D’elle, on ne saura même pas le patronyme de naissance, encore moins ce qui l’avait menée dans ce port. Mais Jakob est un homme qui veut comprendre et dominer ce qu’il aime. A cette demande, Lizzy répond laconiquement, par des conseils et des observations sibyllins que son époux s’échine à déchiffrer. La beauté du film tient en grande partie à la noblesse de cet effort. Gijs Naber, qui est de presque tous les plans, ne cache rien des défauts de son personnage, mais on retiendra surtout l’amour presque infini qu’il porte à cette femme que le hasard a mise sur son chemin. Tout est dans le « presque ».

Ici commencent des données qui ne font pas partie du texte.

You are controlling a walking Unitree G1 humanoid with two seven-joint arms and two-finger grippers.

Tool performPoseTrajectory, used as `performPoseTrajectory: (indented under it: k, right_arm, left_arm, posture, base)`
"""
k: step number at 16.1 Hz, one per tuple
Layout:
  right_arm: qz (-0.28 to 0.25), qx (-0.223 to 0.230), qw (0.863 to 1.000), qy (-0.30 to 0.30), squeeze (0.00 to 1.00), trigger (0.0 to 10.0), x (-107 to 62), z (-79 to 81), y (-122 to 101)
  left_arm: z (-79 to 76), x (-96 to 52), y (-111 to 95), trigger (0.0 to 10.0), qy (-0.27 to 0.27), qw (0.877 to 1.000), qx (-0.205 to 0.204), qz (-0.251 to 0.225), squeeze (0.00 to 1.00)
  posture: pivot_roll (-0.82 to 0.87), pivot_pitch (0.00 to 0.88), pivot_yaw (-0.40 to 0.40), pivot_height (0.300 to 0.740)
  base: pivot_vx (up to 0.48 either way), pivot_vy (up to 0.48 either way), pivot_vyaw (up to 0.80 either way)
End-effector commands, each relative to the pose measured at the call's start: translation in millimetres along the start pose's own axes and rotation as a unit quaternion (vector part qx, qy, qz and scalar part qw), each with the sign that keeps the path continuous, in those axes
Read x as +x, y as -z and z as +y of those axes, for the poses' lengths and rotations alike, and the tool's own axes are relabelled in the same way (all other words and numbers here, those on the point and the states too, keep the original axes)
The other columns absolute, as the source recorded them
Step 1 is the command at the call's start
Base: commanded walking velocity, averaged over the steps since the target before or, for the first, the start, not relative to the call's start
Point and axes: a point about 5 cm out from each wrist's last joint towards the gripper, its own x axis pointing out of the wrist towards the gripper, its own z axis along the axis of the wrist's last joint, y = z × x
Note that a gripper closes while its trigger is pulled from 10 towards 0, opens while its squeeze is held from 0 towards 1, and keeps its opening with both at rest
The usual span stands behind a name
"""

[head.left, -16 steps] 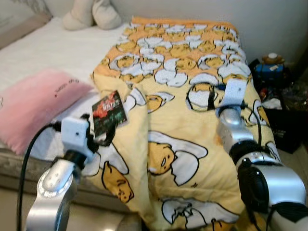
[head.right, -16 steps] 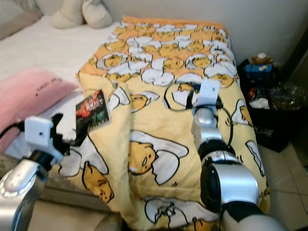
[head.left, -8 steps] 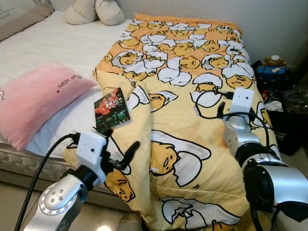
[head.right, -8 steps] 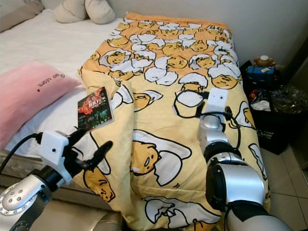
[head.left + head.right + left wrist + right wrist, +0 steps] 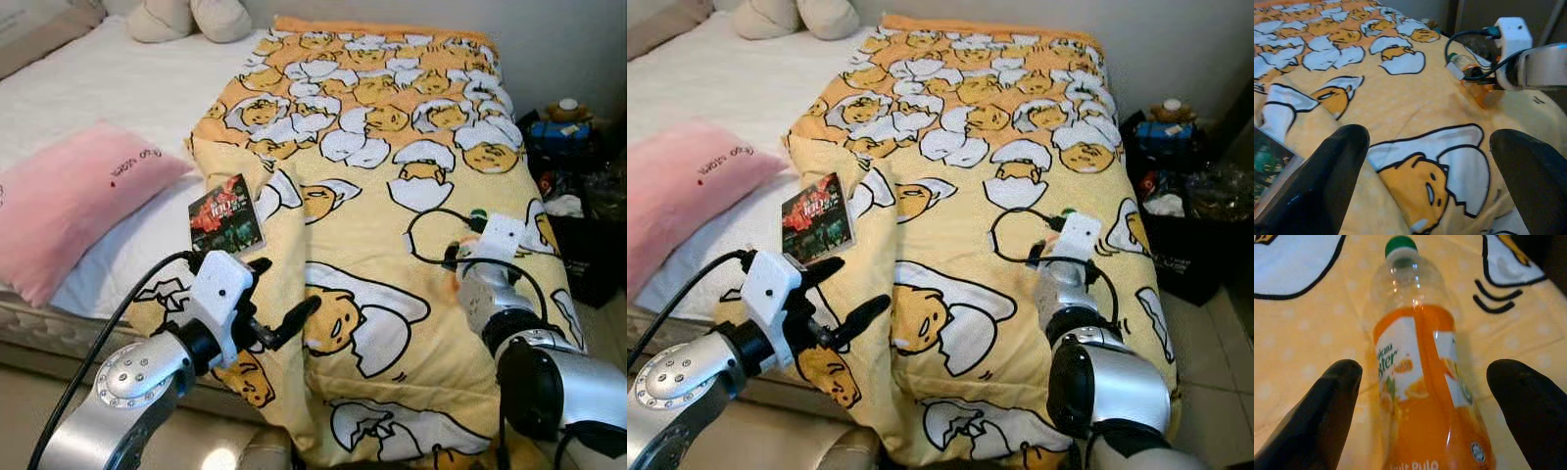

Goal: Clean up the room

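Orange juice bottle (image 5: 1420,382) — lay on the blanket (image 5: 392,196) near the bed's right edge, between the right gripper (image 5: 1425,396)'s spread fingers, ungrasped. Left gripper (image 5: 284,299) spread, empty. Book (image 5: 225,212) uncollected — tidying judged barely begun.

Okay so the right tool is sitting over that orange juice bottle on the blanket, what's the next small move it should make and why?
Probably ease the right tool down and close it on the orange juice bottle. The bottle lies on its side on the yellow blanket, lined up between the two open fingers, which flank it without seeming to touch, so a grasp looks ready.
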Motion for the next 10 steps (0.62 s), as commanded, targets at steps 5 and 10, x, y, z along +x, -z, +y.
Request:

Si Léa Seydoux préserve jalousement le mystère de Lizzy, elle ne cache rien, ni de son amour de la vie ni de son désir de liberté. Elle voudrait être libre pour mieux aimer l’homme qu’elle a choisi. Outre la qualité de l’écriture cinématographique, d’une immense inventivité, c’est la lumière portée par l’actrice sur ce récit qui fait la beauté de L’Histoire de ma femme.

L’Histoire de ma femme, d’Ildiko Enyedi. Avec Léa Seydoux, Gijs Naber, Louis Garrel, Sergio Rubini, Jasmine Trinca (Hong., All., 2022, 169 min).